Harvesting Ethnic Roots and Ghost Harvest
Harvesting Ethnic Roots - Solo exhibition at Boundary, April 17 - June 5, 2021.
2334 West 111th Place, Chicago
Curated by Susannah Papish
This program partially supported by a grant from the Illinois Arts Council, a state agency.
Harvesting Ethnic Roots is a solo exhibition at boundary consisting of an installation of large drawings on sheer material normally used to cover vegetable rows and an outdoor installation of seed. As an artist and farmer, my interests in food sovereignty and immigration combined with research on the history of Morgan Park’s residents, resulted in this series based on the Indigenous Peoples, European settlers, and Black Americans who have gathered and cultivated food from the land. The installation creates a ghostly and dreamlike walk-through of plants and vegetables symbolic of the harvest and the sharing of traditional dishes.

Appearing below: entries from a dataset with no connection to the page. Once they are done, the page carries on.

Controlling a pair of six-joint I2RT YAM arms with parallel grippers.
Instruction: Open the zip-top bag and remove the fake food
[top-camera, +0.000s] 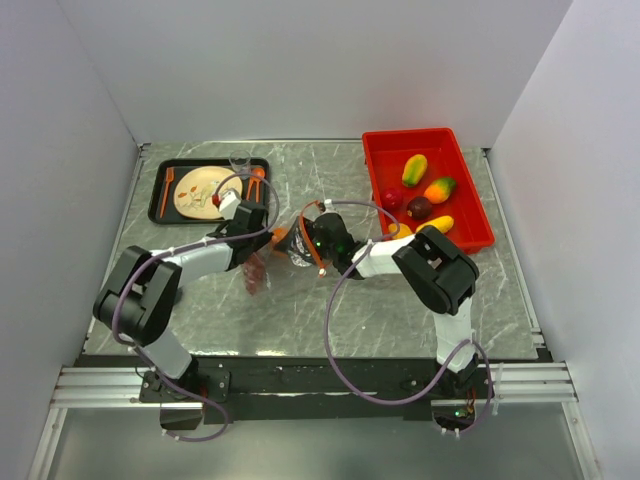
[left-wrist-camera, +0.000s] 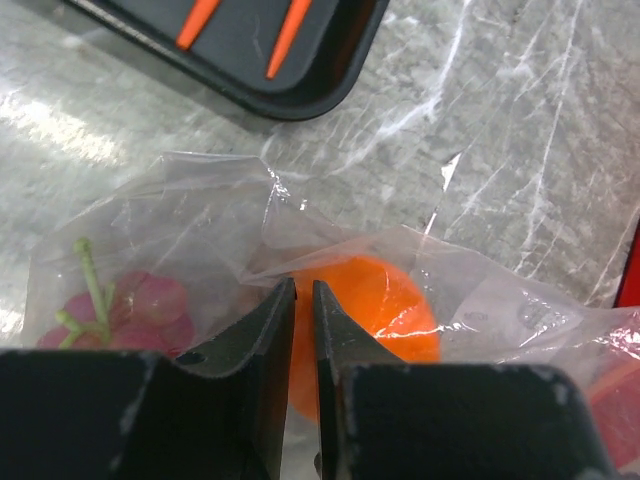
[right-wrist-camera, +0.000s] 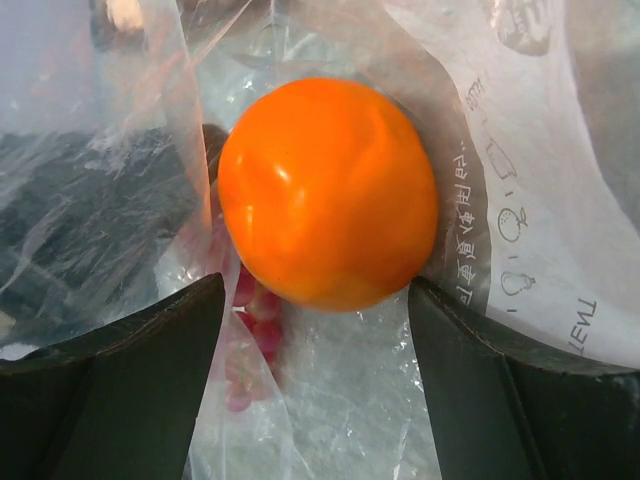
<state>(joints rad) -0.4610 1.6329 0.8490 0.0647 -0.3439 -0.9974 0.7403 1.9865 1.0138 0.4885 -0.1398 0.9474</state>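
Observation:
The clear zip-top bag (top-camera: 296, 250) lies crumpled at the table's middle between my two grippers. Inside it are an orange fruit (right-wrist-camera: 328, 192) and a bunch of pinkish grapes (left-wrist-camera: 140, 308). My left gripper (left-wrist-camera: 304, 286) is shut on a fold of the bag's plastic just in front of the orange fruit (left-wrist-camera: 375, 300). My right gripper (right-wrist-camera: 315, 290) is open inside the bag's mouth, its fingers either side of the orange fruit; the right finger (right-wrist-camera: 450, 330) touches it. The grapes (right-wrist-camera: 250, 330) lie below the fruit. In the top view the grippers (top-camera: 262, 238) (top-camera: 322, 240) face each other.
A red bin (top-camera: 470, 190) at the back right holds two mangoes (top-camera: 414, 170), a red fruit (top-camera: 392, 200), a dark purple fruit (top-camera: 420, 207) and a yellow one (top-camera: 438, 224). A black tray (top-camera: 160, 190) with a beige plate and orange cutlery stands at the back left, its corner in the left wrist view (left-wrist-camera: 300, 95).

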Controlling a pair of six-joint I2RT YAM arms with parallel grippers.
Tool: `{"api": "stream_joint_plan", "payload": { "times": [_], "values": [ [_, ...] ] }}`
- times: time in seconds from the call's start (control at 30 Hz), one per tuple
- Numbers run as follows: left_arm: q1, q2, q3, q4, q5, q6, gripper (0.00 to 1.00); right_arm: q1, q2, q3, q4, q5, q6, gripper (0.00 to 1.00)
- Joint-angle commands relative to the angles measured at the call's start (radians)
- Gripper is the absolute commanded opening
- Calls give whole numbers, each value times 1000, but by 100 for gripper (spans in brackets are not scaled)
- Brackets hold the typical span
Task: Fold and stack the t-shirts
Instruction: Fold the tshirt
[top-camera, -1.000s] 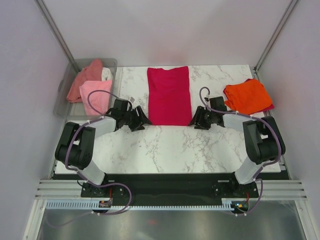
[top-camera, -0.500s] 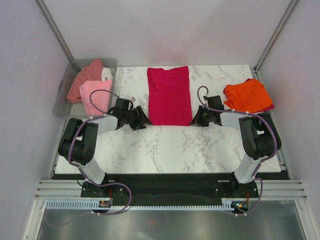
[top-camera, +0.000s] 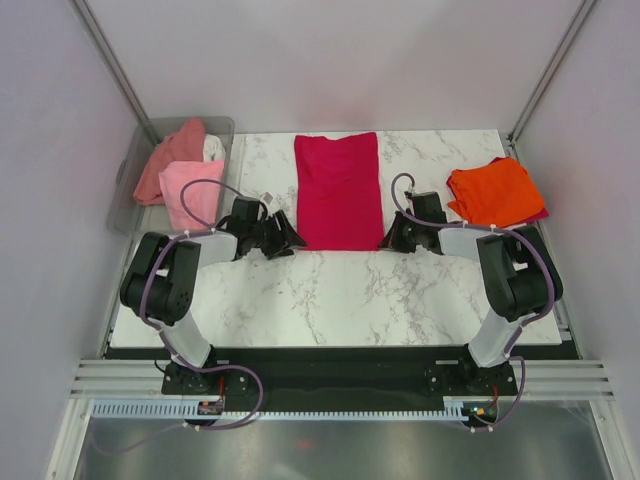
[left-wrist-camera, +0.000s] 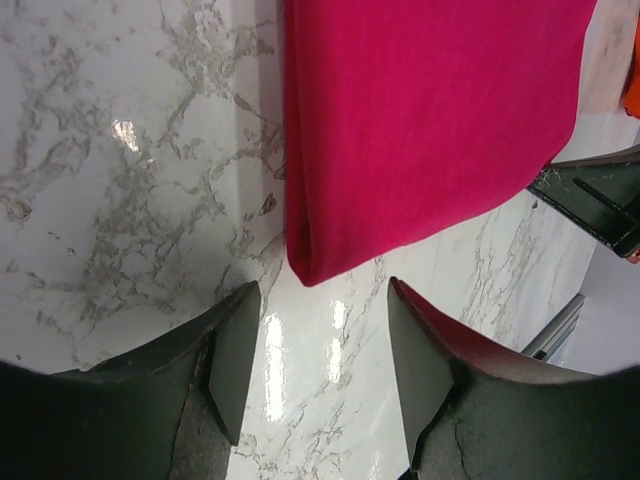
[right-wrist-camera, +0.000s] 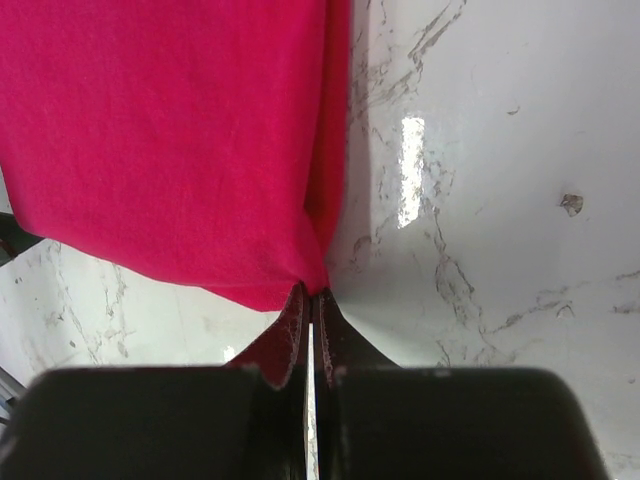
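A crimson t-shirt (top-camera: 338, 190), folded into a long strip, lies flat in the middle of the marble table. Its near left corner (left-wrist-camera: 320, 255) points into the gap of my left gripper (left-wrist-camera: 322, 292), which stands open just short of it, low over the table (top-camera: 288, 240). My right gripper (right-wrist-camera: 312, 293) is shut, its tips pinching the near right corner of the crimson t-shirt (right-wrist-camera: 170, 130), where the fabric puckers; from above it sits at that corner (top-camera: 386, 240). An orange t-shirt (top-camera: 495, 190) lies folded at the right edge of the table.
A clear grey plastic bin (top-camera: 124, 190) stands off the table's far left corner and holds a light pink t-shirt (top-camera: 190, 185), a salmon one (top-camera: 172, 150) and a white one (top-camera: 213, 148). Bare marble (top-camera: 340, 300) stretches between the shirt and the arm bases.
My right gripper has shut on the crimson shirt's near right corner after moving in to it. The left gripper has edged closer to the near left corner and stays open.
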Motion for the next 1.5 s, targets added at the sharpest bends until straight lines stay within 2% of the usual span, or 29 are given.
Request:
{"api": "stream_joint_plan", "payload": {
  "times": [0.0,0.17,0.37,0.4,0.47,0.5,0.53,0.73,0.93,1.03,1.17,1.47],
  "values": [
    [-13,35,19,36,1,36,61,3,-11,-21,18,54,-29,0],
    [-19,76,37,42,4,22,57,6,-20,-24,22,51,-29,0],
    [-27,107,50,33,-4,20,41,4,-22,-28,27,45,-29,0],
    [-29,109,51,31,-7,22,31,4,-23,-30,28,43,-27,0],
    [-30,107,51,31,-4,26,19,3,-25,-30,31,39,-27,0],
    [-32,107,51,33,3,28,7,4,-26,-30,31,34,-26,0],
    [-32,104,50,39,13,33,2,6,-28,-31,31,33,-24,0],
    [-38,15,4,7,33,30,2,7,-95,-39,-19,7,-18,0],
    [-71,-152,-107,-53,27,8,2,10,-261,-143,-94,-27,-15,0],
    [-101,-271,-185,-74,32,-7,2,15,-363,-223,-108,-56,-3,0],
    [-159,-433,-272,-128,29,-35,2,46,-550,-299,-215,-58,-6,0],
    [-257,-788,-406,-263,51,-134,2,75,-948,-352,-461,-52,23,0]
  ]
}}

The rows of overlapping panels hang from cotton cord like those used during vegetable growing. They gently sway as the viewer walks through the translucent succession of plant imagery, representing foods gathered from the land and plants cultivated for harvest. The first row is dedicated to Black Americans whose population flourished in the area during the Great Migration beginning in 1915, the second to Europeans who established settlements in the 1830s, and the third row to the Indigenous Peoples, who had resided there for centuries and initiated how to live off the land.